== Task to carry out ==
Locate, in the data below, the line that contains "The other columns" and the line that contains "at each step"; reproduce exactly those two lines and every line between them, nothing more.
*-*-*
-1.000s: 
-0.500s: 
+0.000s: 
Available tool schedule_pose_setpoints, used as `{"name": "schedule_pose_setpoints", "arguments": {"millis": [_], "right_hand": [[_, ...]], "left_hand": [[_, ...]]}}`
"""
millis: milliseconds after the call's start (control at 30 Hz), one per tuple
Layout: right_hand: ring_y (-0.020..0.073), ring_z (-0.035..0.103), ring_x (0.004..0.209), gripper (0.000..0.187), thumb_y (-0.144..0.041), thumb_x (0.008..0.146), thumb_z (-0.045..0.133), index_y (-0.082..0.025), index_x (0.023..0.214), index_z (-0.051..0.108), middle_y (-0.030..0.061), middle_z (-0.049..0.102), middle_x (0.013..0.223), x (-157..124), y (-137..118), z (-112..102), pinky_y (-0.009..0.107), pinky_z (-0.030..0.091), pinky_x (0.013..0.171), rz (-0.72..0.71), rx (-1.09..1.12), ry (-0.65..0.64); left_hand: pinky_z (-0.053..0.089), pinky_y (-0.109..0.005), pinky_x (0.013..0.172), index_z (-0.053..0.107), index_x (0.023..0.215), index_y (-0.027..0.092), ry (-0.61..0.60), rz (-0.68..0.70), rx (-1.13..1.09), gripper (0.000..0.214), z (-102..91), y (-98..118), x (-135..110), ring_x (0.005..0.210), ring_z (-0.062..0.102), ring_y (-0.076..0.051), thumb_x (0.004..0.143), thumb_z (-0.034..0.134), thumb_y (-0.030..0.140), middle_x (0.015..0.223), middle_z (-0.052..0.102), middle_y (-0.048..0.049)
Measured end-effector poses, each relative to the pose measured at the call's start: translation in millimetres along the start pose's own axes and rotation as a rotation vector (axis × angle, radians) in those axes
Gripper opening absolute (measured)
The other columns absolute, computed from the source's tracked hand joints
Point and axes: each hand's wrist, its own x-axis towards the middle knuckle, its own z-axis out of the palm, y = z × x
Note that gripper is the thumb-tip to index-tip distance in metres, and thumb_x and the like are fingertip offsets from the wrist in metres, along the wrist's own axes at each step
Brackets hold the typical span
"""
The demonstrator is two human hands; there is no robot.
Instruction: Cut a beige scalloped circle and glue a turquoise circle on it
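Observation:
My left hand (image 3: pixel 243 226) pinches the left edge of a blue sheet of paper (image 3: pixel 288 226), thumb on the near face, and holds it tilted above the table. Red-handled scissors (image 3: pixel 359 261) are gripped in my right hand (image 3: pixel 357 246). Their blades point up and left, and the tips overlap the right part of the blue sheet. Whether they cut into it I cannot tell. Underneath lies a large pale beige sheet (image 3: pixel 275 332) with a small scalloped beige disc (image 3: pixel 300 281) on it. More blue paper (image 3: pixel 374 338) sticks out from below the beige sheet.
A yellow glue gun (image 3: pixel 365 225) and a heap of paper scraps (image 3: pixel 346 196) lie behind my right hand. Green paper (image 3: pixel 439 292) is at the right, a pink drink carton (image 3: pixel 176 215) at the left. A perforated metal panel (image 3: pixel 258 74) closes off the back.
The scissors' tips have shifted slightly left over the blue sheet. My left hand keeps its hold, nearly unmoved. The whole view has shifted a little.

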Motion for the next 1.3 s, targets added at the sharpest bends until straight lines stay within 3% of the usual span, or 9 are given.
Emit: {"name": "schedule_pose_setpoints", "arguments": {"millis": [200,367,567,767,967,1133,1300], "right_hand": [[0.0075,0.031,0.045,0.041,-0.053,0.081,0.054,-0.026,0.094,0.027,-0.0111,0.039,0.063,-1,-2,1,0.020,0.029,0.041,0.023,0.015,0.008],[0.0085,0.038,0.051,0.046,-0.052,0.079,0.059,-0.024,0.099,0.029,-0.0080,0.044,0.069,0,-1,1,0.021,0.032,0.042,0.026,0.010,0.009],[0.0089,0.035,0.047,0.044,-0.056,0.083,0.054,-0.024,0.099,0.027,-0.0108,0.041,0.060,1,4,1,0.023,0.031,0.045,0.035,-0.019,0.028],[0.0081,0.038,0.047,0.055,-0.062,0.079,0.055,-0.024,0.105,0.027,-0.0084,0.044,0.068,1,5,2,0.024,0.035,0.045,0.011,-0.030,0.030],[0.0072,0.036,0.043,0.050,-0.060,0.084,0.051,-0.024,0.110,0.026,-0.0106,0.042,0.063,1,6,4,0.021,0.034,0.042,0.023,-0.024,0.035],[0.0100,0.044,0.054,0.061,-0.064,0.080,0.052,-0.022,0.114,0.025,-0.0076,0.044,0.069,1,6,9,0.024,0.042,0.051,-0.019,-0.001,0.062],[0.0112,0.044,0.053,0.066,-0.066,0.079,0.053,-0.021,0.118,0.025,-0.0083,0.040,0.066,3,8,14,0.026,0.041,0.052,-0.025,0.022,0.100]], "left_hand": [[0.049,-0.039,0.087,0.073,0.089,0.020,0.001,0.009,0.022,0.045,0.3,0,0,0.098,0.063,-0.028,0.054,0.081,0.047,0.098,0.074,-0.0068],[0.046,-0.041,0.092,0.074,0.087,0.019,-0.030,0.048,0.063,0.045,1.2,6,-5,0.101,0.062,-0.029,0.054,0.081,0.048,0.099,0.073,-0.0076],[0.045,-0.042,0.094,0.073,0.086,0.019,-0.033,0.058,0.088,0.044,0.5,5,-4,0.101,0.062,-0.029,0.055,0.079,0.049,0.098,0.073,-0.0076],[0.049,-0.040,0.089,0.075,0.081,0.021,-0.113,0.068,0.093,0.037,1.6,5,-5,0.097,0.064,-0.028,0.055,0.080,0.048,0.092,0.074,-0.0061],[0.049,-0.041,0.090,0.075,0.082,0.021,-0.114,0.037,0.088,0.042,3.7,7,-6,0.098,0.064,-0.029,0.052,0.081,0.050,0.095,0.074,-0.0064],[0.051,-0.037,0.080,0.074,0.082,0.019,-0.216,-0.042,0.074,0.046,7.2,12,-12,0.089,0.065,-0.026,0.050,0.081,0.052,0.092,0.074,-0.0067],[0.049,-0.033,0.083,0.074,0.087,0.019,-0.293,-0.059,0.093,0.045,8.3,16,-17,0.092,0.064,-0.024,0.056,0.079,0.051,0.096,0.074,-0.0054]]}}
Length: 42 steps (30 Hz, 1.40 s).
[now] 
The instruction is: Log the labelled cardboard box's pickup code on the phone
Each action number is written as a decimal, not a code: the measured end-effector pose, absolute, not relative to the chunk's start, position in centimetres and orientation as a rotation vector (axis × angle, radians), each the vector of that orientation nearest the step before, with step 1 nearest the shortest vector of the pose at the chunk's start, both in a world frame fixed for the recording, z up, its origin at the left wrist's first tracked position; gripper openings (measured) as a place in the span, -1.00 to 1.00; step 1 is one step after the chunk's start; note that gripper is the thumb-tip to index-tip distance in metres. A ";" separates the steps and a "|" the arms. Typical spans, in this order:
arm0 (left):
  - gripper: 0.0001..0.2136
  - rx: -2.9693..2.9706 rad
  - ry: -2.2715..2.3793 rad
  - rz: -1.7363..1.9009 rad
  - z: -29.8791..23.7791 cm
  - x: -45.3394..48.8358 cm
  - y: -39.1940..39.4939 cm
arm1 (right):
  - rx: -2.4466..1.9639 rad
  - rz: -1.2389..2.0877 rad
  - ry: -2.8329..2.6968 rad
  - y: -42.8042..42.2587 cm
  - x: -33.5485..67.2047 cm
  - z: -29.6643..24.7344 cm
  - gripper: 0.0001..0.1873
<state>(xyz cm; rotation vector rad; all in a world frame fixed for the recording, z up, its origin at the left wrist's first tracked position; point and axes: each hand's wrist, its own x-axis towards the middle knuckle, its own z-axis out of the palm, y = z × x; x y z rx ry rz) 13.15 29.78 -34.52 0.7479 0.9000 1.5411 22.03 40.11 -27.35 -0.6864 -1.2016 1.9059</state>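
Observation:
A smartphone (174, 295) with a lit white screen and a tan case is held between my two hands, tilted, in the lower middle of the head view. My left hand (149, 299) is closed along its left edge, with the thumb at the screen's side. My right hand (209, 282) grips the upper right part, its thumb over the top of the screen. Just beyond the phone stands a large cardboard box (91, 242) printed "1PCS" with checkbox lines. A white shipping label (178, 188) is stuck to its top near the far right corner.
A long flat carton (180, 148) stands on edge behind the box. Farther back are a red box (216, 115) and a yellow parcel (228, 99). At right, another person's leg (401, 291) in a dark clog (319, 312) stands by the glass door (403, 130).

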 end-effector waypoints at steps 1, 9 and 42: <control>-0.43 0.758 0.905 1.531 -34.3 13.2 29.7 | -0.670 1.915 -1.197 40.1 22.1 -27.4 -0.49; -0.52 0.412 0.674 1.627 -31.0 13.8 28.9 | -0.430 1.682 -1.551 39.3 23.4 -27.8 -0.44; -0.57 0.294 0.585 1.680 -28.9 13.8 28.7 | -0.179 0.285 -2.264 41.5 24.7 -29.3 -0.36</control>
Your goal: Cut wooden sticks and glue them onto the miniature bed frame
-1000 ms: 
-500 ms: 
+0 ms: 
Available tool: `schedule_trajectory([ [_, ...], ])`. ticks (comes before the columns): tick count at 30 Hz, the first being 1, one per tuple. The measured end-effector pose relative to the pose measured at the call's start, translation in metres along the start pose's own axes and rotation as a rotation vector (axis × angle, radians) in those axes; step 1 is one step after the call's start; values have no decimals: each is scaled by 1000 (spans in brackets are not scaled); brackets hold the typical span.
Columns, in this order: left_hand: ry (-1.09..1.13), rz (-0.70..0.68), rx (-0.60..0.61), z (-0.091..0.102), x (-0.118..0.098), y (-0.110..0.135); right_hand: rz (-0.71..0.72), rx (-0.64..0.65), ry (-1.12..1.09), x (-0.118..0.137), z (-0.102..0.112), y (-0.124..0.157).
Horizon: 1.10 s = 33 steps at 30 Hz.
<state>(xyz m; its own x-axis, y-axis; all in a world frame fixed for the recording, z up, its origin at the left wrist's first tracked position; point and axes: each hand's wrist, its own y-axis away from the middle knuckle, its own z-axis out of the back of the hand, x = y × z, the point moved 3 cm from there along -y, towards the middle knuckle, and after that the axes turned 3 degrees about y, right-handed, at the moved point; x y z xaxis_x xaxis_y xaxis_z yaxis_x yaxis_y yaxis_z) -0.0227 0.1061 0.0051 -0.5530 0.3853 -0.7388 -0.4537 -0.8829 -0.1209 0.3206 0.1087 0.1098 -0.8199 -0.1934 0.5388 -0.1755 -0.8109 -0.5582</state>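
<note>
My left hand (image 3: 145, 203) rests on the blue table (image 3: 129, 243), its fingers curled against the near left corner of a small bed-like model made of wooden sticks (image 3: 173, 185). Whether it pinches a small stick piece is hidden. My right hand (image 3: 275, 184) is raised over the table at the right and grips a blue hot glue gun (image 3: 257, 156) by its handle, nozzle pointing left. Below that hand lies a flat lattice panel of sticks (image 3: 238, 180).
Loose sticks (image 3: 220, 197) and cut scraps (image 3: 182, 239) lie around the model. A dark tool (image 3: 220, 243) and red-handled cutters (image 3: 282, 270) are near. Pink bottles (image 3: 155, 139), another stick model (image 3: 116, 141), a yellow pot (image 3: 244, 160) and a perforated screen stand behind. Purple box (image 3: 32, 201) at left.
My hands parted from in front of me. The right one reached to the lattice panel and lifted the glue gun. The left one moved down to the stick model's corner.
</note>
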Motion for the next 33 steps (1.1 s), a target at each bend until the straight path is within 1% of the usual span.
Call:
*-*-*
== Task answer ==
The other columns absolute, computed from the source's tracked hand joints
Point and axes: each hand's wrist, its own x-axis towards the middle knuckle, its own z-axis out of the palm, y = z × x
Note that gripper is the thumb-tip to index-tip distance in metres, and thumb_x and the like are fingertip offsets from the wrist in metres, along the wrist's own axes at each step

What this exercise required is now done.